Legal Scholar to Discuss Racial Justice and Incarceration

Michelle Alexander

Michelle Alexander, a noted civil rights litigator and legal scholar, will give a talk titled “The New Jim Crow” on Wednesday, Oct. 22, at 7 p.m. in the Arthur Zankel Music Center at Skidmore College. The talk is open to the public free of charge.

Alexander is the author of The New Jim Crow: Mass Incarceration in the Age of Colorblindness (The New Press, 2010). The book, a New York Times best-seller, has been featured by national radio and television media outlets including NPR, Bill Moyers Journal, the Tavis Smiley Show, and C-Span Washington Journal.

“The fate of millions of people—indeed the future of the black community itself—may depend on the willingness of those who care about racial justice to re-examine their basic assumptions about the role of the criminal justice system in our society,” states Alexander in The New Jim Crow.

 Alexander currently holds a joint appointment at the Kirwan Institute for the Study of Race and Ethnicity and the Moritz College of Law at Ohio State University. She was previously an associate professor of law at Stanford Law School, where she directed civil rights clinics.

For several years, Alexander served as the director of the Racial Justice Project for the ACLU of Northern California, where she helped to lead a national campaign against racial profiling by law enforcement.

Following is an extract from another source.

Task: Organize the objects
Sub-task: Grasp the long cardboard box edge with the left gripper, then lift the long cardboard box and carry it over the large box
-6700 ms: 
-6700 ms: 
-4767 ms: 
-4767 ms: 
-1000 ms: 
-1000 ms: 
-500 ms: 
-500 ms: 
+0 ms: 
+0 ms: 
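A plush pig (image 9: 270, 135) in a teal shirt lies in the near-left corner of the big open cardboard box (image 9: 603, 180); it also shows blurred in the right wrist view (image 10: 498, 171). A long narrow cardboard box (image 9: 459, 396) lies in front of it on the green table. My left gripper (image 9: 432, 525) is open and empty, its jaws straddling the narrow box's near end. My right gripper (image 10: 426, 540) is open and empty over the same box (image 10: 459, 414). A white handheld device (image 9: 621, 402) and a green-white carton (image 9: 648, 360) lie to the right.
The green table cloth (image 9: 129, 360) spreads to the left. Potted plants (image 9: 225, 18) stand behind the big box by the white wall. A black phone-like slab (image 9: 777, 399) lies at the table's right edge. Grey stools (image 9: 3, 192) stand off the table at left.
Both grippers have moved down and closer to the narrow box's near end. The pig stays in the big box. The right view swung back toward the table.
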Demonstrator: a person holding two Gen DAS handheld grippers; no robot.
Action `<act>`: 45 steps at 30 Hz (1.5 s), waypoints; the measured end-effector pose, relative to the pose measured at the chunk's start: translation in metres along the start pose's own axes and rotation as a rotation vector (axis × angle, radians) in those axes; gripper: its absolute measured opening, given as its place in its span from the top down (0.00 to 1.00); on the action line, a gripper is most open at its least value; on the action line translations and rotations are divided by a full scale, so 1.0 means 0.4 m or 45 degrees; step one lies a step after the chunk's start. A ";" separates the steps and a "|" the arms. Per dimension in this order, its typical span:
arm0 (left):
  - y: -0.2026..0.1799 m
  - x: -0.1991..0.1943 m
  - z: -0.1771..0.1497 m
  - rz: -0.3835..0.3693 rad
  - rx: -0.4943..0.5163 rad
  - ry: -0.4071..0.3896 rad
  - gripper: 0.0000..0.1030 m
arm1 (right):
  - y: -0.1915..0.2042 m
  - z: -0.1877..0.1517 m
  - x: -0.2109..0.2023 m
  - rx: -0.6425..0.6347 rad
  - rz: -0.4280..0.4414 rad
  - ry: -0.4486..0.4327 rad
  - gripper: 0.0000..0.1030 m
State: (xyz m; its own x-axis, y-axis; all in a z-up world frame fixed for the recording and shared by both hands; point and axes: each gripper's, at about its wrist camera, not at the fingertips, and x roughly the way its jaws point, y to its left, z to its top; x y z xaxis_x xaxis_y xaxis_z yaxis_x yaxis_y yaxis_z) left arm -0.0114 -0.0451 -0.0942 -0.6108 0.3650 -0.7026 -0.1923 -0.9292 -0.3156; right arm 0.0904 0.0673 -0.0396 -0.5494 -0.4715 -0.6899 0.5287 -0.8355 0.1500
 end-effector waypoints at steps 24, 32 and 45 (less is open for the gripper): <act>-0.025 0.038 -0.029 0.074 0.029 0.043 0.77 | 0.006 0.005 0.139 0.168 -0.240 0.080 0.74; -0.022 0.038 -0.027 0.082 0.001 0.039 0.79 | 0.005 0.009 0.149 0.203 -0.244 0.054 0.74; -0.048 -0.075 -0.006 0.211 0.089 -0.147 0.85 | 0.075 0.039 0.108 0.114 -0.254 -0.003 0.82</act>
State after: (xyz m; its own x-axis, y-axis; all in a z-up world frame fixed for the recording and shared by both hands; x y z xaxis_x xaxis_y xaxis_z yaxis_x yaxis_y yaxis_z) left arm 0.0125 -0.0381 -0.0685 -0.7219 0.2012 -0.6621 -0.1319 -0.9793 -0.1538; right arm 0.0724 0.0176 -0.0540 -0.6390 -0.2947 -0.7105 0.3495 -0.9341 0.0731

While an associate at Saperstein, Goldstein, Demchak & Baller, she specialized in plaintiff-side class-action lawsuits alleging race and gender discrimination. 

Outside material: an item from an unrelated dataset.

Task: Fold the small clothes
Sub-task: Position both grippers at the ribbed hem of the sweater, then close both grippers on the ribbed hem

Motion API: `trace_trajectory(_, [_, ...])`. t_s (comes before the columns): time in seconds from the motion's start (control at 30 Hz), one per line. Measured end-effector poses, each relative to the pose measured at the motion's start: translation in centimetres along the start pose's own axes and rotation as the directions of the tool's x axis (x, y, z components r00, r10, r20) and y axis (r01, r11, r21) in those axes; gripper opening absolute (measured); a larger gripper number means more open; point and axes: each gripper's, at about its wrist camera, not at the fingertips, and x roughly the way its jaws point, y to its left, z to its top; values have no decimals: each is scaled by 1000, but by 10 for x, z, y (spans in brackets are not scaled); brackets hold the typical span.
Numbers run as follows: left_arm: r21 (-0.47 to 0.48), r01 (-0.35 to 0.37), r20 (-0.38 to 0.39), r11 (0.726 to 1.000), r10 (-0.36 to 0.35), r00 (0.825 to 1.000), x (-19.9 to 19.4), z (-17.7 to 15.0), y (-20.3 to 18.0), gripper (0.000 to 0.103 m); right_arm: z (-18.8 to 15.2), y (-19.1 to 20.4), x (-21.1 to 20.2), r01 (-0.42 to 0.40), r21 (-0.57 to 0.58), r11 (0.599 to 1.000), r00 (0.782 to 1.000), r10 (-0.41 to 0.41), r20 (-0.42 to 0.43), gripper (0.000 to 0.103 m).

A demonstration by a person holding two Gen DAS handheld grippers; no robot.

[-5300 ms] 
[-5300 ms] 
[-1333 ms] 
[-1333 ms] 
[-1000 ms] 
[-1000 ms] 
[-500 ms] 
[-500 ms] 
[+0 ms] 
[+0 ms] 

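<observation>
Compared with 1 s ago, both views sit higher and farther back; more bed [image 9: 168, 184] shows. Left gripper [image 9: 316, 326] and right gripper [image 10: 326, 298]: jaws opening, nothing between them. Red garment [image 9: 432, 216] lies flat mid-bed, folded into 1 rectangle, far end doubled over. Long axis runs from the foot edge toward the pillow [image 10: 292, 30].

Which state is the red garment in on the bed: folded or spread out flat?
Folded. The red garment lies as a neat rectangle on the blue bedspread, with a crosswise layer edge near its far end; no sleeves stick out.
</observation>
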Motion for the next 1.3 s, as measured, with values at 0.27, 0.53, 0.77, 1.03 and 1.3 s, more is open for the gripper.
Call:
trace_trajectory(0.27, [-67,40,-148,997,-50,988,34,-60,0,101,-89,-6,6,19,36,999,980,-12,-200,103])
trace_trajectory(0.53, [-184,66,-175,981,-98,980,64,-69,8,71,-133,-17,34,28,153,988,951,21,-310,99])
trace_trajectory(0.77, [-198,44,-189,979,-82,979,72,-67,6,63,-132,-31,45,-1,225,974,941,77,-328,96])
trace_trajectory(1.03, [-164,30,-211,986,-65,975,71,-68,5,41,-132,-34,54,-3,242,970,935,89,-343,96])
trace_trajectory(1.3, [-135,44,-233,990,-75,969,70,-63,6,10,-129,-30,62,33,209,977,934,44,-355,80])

Alexander is a graduate of Stanford Law School and Vanderbilt University. Following law school, she clerked for Justice Harry A. Blackmun on the United States Supreme Court and for Chief Judge Abner Mikva on the U.S. Court of Appeals for the D.C. Circuit.  

Organized by Skidmore’s Committee on Intercultural and Global Understanding, the event is co-sponsored by the Student Government Association Speakers Bureau; Office of Student Diversity Programs; Office of Intercultural Studies; Black Faculty and Staff Group; Student Academic Services; and Ujima, the college’s African/Caribbean cultural awareness club.